The Regional Trial Court ruled in favor of the respondent Chubb and Sons, Inc., finding that: (1) respondent Chubb and Sons, Inc. has the right to institute this action; and, (2) petitioner Lorenzo Shipping was negligent in the performance of its obligations as a carrier. The dispositive portion of its Decision states:
WHEREFORE, the judgment is hereby rendered ordering Defendant Lorenzo Shipping Corporation to pay the plaintiff the sum of US$104,151.00 or its equivalent in Philippine peso at the current rate of exchange with interest thereon at the legal rate from the date of the institution of this case until fully paid, the attorney's fees in the sum of P50,000.00, plus the costs of the suit, and dismissing the plaintiff's complaint against defendants Gearbulk, Ltd. and Philippine Transmarine Carriers, Inc., for lack of merit, and the two defendants' counterclaim, there being no showing that the plaintiff had filed this case against said defendants in bad faith, as well as the two defendants' cross-claim against Defendant Lorenzo Shipping Corporation, for lack of factual basis.[18]
Petitioner Lorenzo Shipping appealed to the Court of Appeals insisting that: (a) respondent Chubb and Sons does not have capacity to sue before Philippine courts; and, (b) petitioner Lorenzo Shipping was not negligent in the performance of its obligations as carrier of the goods. The appellate court denied the petition and affirmed the decision of the trial court.
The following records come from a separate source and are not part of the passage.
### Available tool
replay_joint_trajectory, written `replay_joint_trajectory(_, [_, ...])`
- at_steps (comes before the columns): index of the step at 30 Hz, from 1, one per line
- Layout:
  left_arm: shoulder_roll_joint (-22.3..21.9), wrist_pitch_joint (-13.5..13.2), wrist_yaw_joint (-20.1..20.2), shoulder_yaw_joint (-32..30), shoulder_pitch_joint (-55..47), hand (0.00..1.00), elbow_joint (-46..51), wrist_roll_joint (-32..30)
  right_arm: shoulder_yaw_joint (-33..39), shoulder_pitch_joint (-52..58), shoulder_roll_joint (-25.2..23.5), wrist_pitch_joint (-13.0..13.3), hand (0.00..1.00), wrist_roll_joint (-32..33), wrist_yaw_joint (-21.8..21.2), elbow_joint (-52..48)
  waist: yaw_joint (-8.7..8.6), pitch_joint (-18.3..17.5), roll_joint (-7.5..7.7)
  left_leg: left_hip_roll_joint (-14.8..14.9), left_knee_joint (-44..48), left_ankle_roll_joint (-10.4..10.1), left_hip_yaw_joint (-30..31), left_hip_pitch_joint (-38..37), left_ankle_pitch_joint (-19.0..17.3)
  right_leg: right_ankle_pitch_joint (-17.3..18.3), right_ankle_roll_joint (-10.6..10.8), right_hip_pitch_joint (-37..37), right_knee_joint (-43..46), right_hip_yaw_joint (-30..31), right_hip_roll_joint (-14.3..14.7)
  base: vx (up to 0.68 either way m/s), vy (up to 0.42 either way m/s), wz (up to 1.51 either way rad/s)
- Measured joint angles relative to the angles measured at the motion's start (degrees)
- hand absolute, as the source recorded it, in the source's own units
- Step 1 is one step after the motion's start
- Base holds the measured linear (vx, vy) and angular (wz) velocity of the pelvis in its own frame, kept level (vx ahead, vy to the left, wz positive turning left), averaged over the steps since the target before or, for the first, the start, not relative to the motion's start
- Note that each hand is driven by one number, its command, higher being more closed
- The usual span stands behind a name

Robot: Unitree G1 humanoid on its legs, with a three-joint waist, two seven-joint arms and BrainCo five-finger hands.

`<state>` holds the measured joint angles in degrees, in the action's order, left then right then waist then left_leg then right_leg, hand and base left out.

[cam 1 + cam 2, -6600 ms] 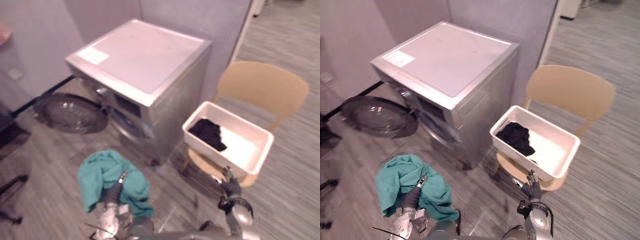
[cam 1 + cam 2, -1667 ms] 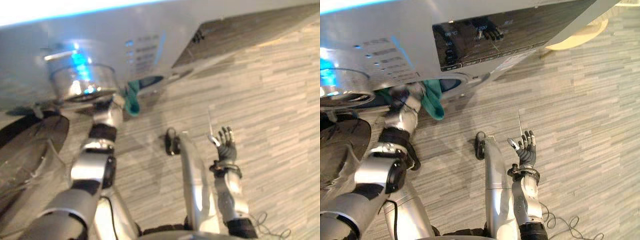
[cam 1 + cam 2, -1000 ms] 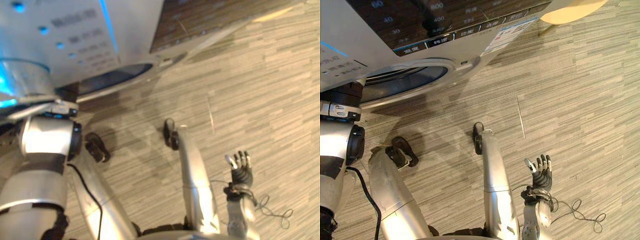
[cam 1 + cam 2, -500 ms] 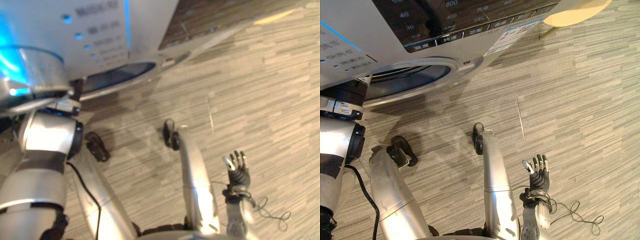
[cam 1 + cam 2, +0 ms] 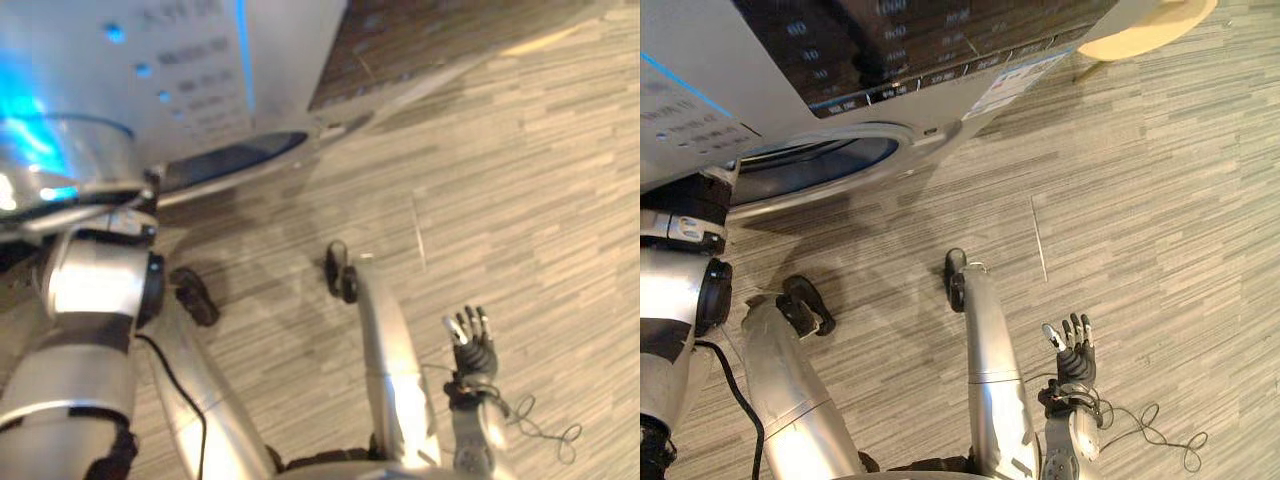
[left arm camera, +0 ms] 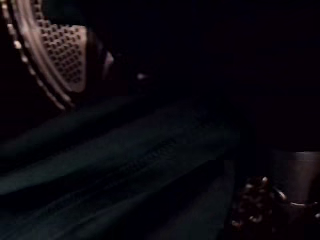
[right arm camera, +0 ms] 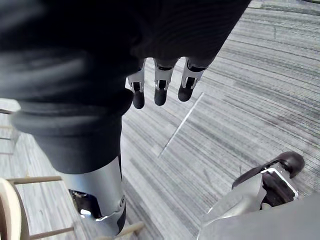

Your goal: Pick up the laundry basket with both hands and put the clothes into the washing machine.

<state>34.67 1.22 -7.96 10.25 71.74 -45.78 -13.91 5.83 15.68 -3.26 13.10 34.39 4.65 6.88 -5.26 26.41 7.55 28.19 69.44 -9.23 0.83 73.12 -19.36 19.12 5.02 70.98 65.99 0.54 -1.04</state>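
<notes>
The silver washing machine (image 5: 890, 60) fills the upper left, and its round door opening (image 5: 810, 165) faces the floor in front of me. My left arm (image 5: 95, 280) reaches into that opening, so the hand is hidden inside. In the left wrist view, the perforated drum wall (image 6: 65, 55) curves above a dark green cloth (image 6: 125, 165) lying in the drum. My right hand (image 5: 1072, 350) hangs low at my right side over the floor. Its fingers (image 7: 159, 85) are straight and hold nothing.
Grey striped plank flooring (image 5: 1160, 200) spreads to the right of the machine. The edge of a tan chair seat (image 5: 1150, 30) shows at the upper right, beside the machine's corner.
The teal cloth that hung at the door opening now lies inside the drum, where my left arm reaches in. The right hand has stayed open. The camera has shifted a little.
</notes>
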Motion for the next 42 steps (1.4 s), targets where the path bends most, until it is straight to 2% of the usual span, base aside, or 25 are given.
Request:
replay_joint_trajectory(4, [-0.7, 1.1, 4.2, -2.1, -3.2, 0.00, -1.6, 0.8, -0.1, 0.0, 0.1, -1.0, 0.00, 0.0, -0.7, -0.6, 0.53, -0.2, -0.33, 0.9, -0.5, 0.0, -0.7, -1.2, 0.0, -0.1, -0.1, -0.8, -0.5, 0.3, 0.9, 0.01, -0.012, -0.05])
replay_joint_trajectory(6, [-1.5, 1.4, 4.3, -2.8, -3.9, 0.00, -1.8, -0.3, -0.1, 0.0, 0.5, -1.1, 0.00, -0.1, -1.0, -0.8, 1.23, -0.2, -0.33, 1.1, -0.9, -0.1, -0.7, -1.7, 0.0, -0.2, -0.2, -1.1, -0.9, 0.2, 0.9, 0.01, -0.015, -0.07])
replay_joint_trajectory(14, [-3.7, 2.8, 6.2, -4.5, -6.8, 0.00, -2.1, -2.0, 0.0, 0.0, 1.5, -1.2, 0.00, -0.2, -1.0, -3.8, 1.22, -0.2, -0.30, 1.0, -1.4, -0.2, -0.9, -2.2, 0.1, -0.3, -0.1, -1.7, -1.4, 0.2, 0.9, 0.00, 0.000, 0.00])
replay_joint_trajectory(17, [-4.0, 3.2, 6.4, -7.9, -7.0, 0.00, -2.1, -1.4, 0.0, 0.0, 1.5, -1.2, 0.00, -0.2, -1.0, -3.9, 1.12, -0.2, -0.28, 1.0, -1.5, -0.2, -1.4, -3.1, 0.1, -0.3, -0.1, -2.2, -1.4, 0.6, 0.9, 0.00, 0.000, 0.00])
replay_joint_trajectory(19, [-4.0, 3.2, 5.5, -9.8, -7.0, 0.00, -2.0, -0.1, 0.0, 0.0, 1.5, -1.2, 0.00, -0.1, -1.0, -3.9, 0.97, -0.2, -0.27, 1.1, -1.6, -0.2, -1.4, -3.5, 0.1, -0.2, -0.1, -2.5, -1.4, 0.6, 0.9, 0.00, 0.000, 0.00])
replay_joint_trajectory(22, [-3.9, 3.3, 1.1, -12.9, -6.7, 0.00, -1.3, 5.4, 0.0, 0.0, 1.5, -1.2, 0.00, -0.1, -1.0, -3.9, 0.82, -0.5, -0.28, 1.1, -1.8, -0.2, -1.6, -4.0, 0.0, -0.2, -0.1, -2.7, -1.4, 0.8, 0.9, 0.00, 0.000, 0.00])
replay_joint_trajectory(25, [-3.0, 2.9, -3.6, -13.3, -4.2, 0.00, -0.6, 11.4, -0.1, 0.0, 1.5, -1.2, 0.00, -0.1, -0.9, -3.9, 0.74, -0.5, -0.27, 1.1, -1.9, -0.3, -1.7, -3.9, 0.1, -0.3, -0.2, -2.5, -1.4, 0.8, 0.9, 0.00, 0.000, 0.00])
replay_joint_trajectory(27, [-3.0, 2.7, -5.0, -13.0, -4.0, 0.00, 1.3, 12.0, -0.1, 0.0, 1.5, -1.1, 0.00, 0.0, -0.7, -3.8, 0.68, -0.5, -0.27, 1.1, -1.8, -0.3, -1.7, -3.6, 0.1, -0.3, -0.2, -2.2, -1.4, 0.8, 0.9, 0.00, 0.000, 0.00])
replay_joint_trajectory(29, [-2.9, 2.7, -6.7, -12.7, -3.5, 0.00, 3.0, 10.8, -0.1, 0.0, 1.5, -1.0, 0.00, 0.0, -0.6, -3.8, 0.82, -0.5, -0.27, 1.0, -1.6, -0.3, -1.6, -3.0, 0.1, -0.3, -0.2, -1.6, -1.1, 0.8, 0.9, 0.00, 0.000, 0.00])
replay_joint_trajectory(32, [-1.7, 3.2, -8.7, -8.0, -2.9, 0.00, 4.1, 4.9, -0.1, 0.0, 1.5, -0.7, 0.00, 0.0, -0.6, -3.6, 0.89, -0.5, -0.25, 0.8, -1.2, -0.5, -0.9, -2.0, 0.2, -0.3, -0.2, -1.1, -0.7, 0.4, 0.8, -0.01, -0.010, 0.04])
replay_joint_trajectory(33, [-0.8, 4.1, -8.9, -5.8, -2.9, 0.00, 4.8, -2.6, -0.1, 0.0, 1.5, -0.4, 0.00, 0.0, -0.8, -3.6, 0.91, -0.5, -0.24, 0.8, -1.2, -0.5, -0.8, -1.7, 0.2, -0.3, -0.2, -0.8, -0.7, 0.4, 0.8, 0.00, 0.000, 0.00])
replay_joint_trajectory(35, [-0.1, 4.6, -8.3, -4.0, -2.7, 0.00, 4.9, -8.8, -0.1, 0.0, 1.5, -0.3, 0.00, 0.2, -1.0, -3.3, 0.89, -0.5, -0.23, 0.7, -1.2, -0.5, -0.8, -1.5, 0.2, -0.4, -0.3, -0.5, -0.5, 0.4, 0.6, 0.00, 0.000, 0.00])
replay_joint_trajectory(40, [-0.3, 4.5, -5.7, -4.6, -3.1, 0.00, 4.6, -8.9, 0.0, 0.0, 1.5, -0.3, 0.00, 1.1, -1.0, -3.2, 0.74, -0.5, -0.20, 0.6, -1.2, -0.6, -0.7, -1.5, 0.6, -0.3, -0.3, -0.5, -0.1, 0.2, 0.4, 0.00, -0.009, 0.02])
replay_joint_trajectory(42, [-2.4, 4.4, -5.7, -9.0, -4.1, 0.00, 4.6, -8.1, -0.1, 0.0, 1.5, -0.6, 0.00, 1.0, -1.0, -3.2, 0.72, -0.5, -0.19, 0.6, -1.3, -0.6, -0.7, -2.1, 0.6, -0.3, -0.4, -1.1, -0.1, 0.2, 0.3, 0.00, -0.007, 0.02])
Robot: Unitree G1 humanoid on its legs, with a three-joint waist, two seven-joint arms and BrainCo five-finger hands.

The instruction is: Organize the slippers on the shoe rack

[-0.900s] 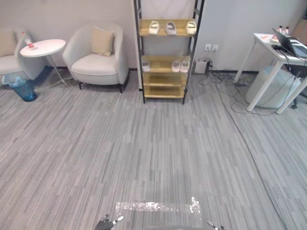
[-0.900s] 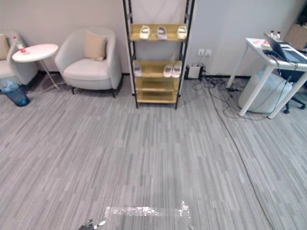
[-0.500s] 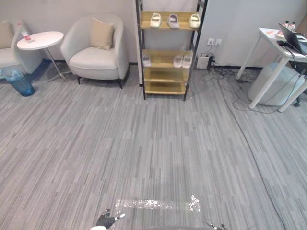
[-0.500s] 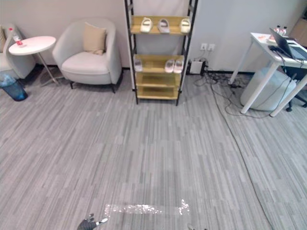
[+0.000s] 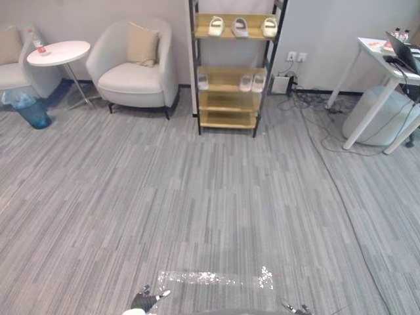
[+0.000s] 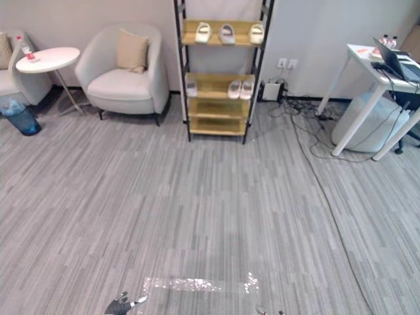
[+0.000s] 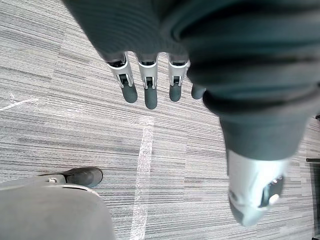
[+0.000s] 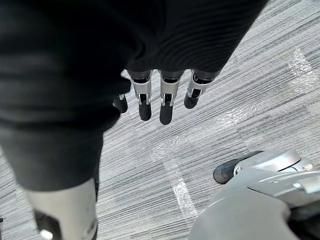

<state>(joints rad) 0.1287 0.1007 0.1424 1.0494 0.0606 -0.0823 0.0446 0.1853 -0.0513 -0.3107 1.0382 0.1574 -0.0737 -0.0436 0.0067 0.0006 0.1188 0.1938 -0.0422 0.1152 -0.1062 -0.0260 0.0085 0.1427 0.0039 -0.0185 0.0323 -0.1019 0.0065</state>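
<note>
Slippers (image 5: 239, 27) are up on the shoe rack (image 5: 226, 102), three along its top shelf and three on the shelf below; well back from the rack, the left hand (image 7: 148, 87) and right hand (image 8: 167, 102) hang over grey carpet (image 5: 216, 197), fingers straight, holding nothing. Wide open carpet runs up to the rack; an armchair (image 5: 134, 69) stands left of it, a white tabletop (image 5: 384, 56) off to its right.
</note>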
The Court of Appeals likewise denied petitioner Lorenzo Shipping's Motion for Reconsideration[19] dated September 3, 2000, in a Resolution[20] promulgated on March 28, 2001.

Hence, this petition. Petitioner Lorenzo Shipping submits the following issues for resolution:
(1)
Whether or not the prohibition provided under Art. 133 of the Corporation Code applies to respondent Chubb, it being a mere subrogee or assignee of the rights of Sumitomo Corporation, likewise a foreign corporation admittedly doing business in the Philippines without a license;


(2)
Whether or not Sumitomo, Chubb's predecessor-in-interest, validly made a claim for damages against Lorenzo Shipping within the period prescribed by the Code of Commerce;


(3)
Whether or not a delivery cargo receipt without a notation on it of damages or defects in the shipment, which created a prima facie presumption that the carrier received the shipment in good condition, has been overcome by convincing evidence;


(4)

Assuming that Lorenzo Shipping was guilty of some lapses in transporting the steel pipes, whether or not Gearbulk and Transmarine, as common carriers, are to share liability for their separate negligence in handling the cargo.[21]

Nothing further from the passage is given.